■ **PROBLEM DETAILS**
Write out the entries below exactly. End with the line that contains "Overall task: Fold".
━━━━
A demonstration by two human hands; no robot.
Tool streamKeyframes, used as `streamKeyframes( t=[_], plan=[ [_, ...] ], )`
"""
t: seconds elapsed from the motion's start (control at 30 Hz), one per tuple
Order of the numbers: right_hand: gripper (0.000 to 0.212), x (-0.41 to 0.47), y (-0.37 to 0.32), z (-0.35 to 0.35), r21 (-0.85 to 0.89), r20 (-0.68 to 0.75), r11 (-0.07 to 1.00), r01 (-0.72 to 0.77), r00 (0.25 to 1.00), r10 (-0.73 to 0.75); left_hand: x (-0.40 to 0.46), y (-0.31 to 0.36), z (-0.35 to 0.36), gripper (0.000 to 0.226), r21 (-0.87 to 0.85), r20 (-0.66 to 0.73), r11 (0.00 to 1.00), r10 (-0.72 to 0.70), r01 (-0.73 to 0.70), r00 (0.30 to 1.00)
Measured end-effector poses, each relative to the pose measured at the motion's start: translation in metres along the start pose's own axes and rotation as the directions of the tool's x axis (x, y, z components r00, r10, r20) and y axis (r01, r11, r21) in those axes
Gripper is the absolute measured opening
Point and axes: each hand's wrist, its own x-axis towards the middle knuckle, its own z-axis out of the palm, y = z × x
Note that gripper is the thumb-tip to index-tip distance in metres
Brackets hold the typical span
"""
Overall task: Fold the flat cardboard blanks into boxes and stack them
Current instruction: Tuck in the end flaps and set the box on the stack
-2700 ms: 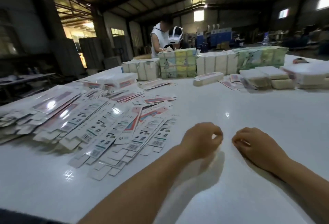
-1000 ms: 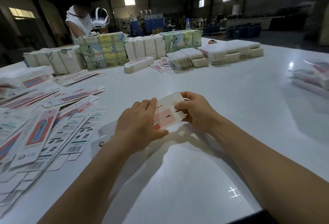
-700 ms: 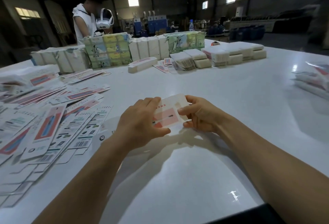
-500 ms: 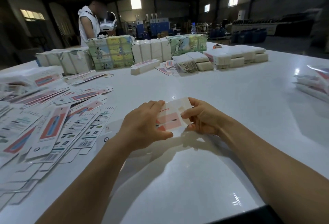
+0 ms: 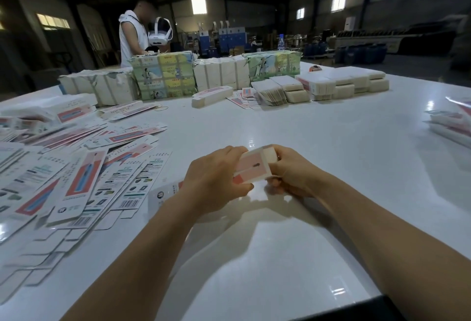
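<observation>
Both my hands hold one pink-and-white cardboard blank [image 5: 254, 166] just above the white table [image 5: 318, 142]. It is bent open into a box shape, its far end raised. My left hand [image 5: 214, 184] grips its near left part, covering most of its length; its white tail [image 5: 163, 194] sticks out behind my wrist. My right hand [image 5: 290, 176] pinches the right end with curled fingers. A wide spread of flat blanks [image 5: 76, 172] with barcodes and pink panels lies on the table to the left.
Bundled packs [image 5: 163, 76] and stacks of white flat blanks [image 5: 344, 83] line the far side. One folded long box [image 5: 211, 95] lies before them. More blanks [image 5: 453, 121] sit at the right edge. A person [image 5: 132, 35] stands beyond the table holding a white headset.
My hands went from empty fists on the table to holding a blank. Over the last second the flat blank has been squeezed open into a box shape.
</observation>
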Motion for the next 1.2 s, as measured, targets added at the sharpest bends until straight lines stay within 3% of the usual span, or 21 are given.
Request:
streamKeyframes(
  t=[0.1, 0.23, 0.33, 0.4, 0.47, 0.5, 0.57, 0.8, 1.0, 1.13, 1.2],
  plan=[
    [0.048, 0.002, 0.000, 0.000, -0.030, -0.078, 1.000, 0.004, 0.997, -0.007, 0.003, 0.000, -0.002, 0.064, -0.057, 0.057, 0.997, -0.054, 0.057, 0.997],
    [0.029, 0.001, -0.004, 0.001, 0.000, -0.086, 1.000, -0.019, 0.996, 0.019, 0.009, -0.001, -0.001, 0.062, -0.062, 0.102, 0.990, -0.119, 0.126, 0.988],
    [0.023, 0.001, -0.006, 0.004, 0.059, -0.259, 0.995, 0.077, 0.964, -0.059, 0.012, -0.012, -0.002, 0.056, -0.087, 0.092, 0.977, -0.187, 0.195, 0.978],
    [0.021, 0.000, -0.005, 0.008, -0.265, -0.439, 0.934, 0.239, 0.833, -0.337, 0.012, -0.023, -0.005, 0.052, -0.132, 0.064, 0.962, -0.233, 0.240, 0.970],
    [0.016, -0.002, -0.001, 0.015, -0.599, -0.379, 0.728, 0.333, 0.683, -0.624, 0.012, -0.030, -0.007, 0.049, -0.176, 0.039, 0.948, -0.261, 0.264, 0.965],
    [0.015, -0.002, 0.001, 0.020, -0.677, -0.316, 0.651, 0.344, 0.663, -0.679, 0.012, -0.031, -0.007, 0.047, -0.188, 0.033, 0.946, -0.264, 0.265, 0.964],
    [0.019, -0.001, 0.005, 0.027, -0.723, -0.253, 0.601, 0.339, 0.680, -0.688, 0.012, -0.031, -0.006, 0.044, -0.196, 0.032, 0.946, -0.256, 0.258, 0.966],
    [0.025, -0.004, 0.004, 0.032, -0.646, -0.248, 0.690, 0.327, 0.765, -0.594, 0.013, -0.022, 0.000, 0.033, -0.180, 0.075, 0.957, -0.217, 0.227, 0.973],
    [0.027, -0.011, 0.000, 0.037, -0.627, -0.239, 0.669, 0.400, 0.718, -0.653, 0.008, -0.023, 0.000, 0.038, -0.119, 0.075, 0.977, -0.170, 0.178, 0.983],
    [0.037, -0.012, -0.003, 0.036, -0.546, -0.290, 0.733, 0.405, 0.730, -0.619, 0.010, -0.024, -0.001, 0.039, -0.093, 0.074, 0.980, -0.167, 0.173, 0.983],
    [0.054, -0.011, -0.004, 0.034, -0.563, -0.266, 0.734, 0.379, 0.758, -0.595, 0.010, -0.024, -0.001, 0.039, -0.086, 0.063, 0.983, -0.155, 0.160, 0.986]
  ],
)
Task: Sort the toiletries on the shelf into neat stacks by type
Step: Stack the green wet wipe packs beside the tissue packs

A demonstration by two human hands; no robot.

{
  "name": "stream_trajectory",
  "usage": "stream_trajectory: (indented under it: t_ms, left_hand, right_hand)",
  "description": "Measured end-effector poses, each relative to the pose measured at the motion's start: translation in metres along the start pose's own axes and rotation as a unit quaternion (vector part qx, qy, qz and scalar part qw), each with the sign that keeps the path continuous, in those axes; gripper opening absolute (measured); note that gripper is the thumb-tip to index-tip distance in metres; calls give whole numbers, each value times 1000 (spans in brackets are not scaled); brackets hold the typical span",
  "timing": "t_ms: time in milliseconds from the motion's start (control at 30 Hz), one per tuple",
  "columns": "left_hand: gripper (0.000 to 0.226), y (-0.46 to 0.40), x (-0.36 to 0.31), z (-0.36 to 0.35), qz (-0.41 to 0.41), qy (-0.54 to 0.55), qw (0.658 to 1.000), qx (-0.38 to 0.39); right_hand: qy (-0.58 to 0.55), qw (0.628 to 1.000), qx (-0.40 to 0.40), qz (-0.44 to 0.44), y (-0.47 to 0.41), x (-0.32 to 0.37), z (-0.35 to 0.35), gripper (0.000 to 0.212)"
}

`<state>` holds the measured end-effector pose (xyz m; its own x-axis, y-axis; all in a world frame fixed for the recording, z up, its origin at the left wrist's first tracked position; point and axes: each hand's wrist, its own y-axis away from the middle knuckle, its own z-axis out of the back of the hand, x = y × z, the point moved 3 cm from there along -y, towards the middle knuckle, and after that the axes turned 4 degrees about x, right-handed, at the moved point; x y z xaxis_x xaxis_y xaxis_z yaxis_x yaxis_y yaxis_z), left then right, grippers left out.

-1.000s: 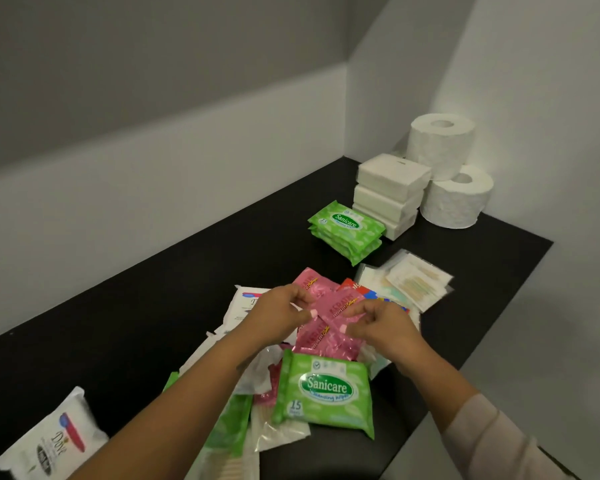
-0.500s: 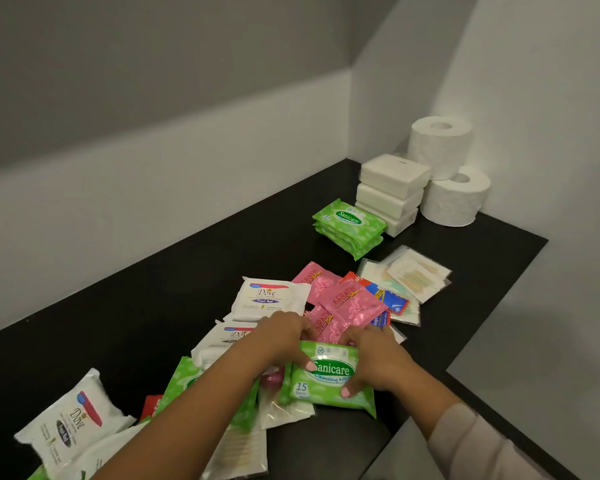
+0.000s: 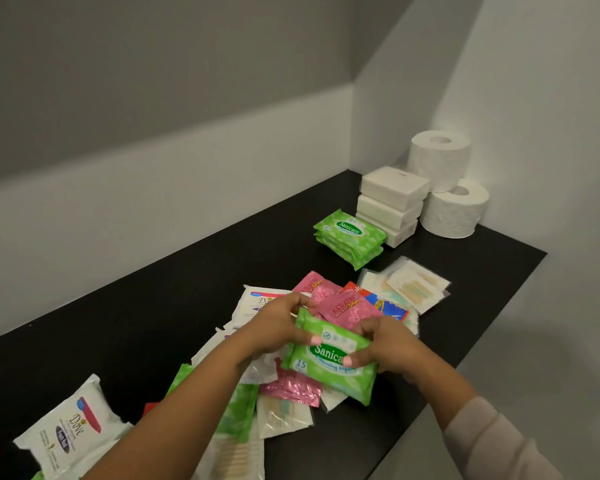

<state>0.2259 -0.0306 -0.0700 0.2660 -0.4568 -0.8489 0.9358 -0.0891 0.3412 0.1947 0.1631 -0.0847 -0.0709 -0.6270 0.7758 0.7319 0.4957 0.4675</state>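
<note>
Both hands clamped on one green Sanicare pack [image 3: 329, 358]: left hand [image 3: 278, 327] at its far-left edge, right hand [image 3: 381, 348] at its right side. Pack lifted above the mixed pile, over the pink sachets [image 3: 343, 306]. Green stack [image 3: 350, 237] sits well apart, beside the white tissue packs [image 3: 392, 202]. Risk: slick wrapper slipping, or a careless set-down skewing that soft stack.

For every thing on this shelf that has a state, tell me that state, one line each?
Sanicare wipes pack: lifted, held by both hands.
Left hand: gripping the pack's left end.
Right hand: gripping the pack's right end.
Green Sanicare stack: neatly stacked.
White tissue packs: stacked three high.
Toilet paper rolls: stacked, one on another.
Pink sachets: loose, overlapping.
Dove wipes pack: lying apart, unsorted.
</note>
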Motion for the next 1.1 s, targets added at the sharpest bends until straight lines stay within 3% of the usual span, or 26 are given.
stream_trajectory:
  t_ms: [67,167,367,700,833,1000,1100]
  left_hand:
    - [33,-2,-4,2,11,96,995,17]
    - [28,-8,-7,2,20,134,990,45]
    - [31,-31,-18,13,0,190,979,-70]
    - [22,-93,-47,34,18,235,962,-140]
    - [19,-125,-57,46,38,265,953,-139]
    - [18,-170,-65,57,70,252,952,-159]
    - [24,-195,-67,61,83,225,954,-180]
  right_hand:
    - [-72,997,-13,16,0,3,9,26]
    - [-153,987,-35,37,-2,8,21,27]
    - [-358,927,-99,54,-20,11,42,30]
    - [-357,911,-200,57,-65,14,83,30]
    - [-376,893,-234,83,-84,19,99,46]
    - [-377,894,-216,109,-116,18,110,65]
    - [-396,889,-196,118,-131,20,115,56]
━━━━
■ **EXERCISE ANSWER**
A demonstration by two human hands; no robot.
Tool streamKeyframes, used as `streamKeyframes( t=[_], plan=[ [_, ...] ], )`
"""
t: seconds elapsed from the motion's start (control at 30 Hz), one per tuple
Order of the numbers: right_hand: gripper (0.000 to 0.212), x (-0.41 to 0.47), y (-0.37 to 0.32), z (-0.35 to 0.35), r21 (-0.85 to 0.89), r20 (-0.68 to 0.75), r11 (-0.07 to 1.00), r01 (-0.72 to 0.77), r00 (0.25 to 1.00), r10 (-0.73 to 0.75); left_hand: x (-0.40 to 0.46), y (-0.31 to 0.36), z (-0.35 to 0.36), gripper (0.000 to 0.226), r21 (-0.87 to 0.85), r20 (-0.66 to 0.73), r11 (0.00 to 1.00), r10 (-0.72 to 0.70), r01 (-0.73 to 0.70), r00 (0.30 to 1.00)
Measured end-effector poses, each relative to the pose measured at the motion's start: translation in metres along the start pose's own axes and rotation as the directions of the tool's x axis (x, y, z components r00, r10, r20) and y axis (r01, r11, r21) in those axes
Gripper is the absolute measured opening
Point and axes: each hand's wrist, its own x-axis towards the middle knuckle, its own z-axis out of the palm, y = z × x
Note that gripper is the thumb-tip to index-tip distance in metres
Brackets hold the typical span
"""
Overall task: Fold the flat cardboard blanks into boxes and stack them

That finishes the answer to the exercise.